What you will do: The answer must be an exact reprint of the lines from the one with "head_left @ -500" through the final line of the data, with no pictures included.

%%

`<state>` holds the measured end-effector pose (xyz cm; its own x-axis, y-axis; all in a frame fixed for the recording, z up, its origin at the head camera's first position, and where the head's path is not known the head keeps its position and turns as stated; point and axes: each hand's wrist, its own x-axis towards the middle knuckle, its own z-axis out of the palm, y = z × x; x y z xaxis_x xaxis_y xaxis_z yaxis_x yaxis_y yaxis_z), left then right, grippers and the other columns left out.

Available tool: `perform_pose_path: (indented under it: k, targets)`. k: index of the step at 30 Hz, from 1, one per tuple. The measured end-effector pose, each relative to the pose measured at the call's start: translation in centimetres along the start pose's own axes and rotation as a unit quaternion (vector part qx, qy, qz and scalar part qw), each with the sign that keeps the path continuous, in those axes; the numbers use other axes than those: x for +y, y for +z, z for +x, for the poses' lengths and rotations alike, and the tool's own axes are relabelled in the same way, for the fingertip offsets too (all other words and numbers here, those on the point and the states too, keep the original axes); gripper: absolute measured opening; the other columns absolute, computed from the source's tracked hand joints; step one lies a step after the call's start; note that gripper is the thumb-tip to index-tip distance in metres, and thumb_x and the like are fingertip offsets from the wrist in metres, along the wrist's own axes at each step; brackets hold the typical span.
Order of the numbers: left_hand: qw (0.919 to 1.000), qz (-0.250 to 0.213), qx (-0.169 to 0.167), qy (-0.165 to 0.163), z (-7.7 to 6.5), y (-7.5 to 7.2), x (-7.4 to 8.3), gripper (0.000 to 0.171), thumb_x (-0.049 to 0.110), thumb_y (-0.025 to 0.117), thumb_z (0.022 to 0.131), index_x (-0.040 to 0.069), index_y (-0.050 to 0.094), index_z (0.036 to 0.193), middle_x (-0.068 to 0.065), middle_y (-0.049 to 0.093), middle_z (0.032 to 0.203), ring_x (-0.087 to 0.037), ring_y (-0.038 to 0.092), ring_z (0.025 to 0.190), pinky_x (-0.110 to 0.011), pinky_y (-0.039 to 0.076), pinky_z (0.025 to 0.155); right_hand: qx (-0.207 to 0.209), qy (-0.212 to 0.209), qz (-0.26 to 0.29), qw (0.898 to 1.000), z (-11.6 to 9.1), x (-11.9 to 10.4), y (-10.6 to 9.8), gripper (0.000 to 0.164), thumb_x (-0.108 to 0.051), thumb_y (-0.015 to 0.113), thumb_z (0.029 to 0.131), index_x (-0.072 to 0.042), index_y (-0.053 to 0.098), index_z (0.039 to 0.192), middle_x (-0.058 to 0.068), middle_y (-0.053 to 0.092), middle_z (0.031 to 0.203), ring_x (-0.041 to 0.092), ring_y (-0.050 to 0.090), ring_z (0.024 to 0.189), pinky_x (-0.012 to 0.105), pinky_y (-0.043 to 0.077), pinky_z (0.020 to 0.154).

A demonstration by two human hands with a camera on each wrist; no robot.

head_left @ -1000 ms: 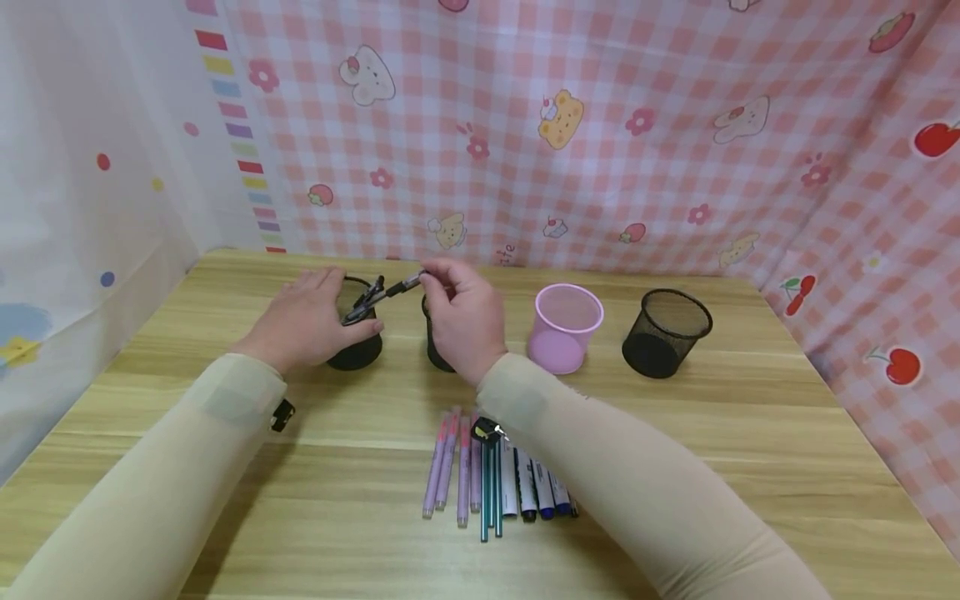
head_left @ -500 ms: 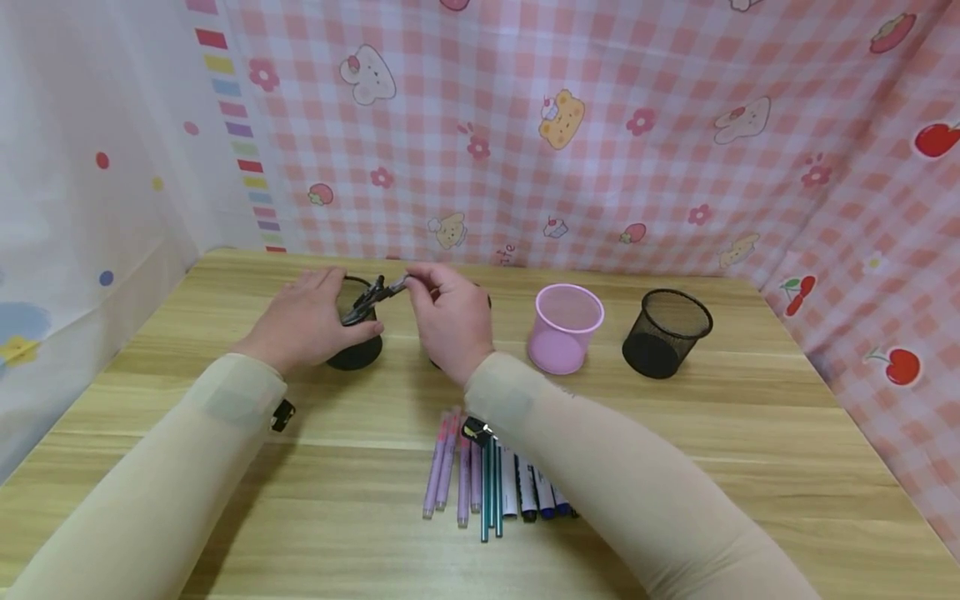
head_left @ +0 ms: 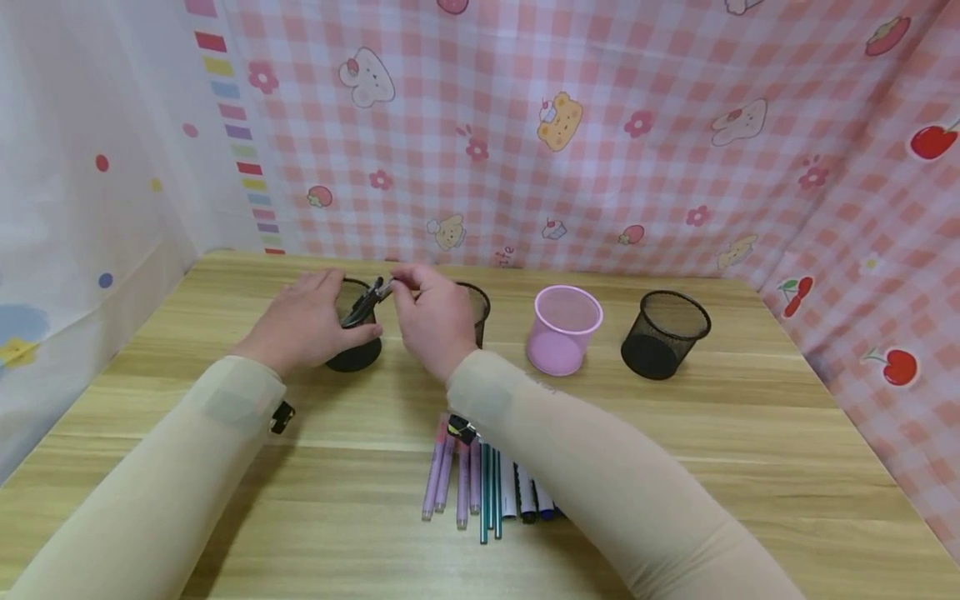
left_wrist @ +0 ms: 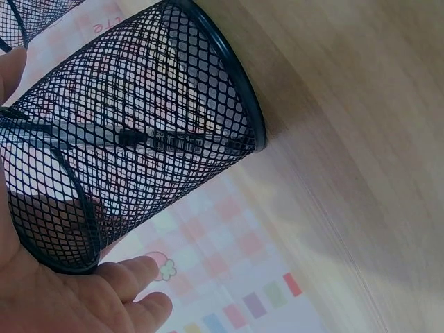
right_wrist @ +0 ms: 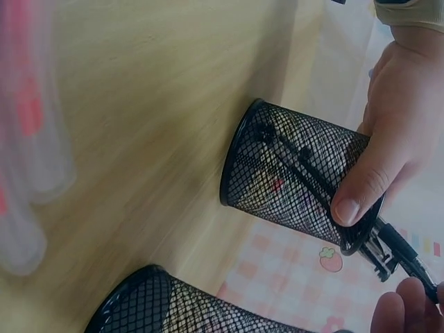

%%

Written answer:
head_left @ -500 ms: 
head_left @ +0 ms: 
left_wrist @ +0 ms: 
right_wrist @ +0 ms: 

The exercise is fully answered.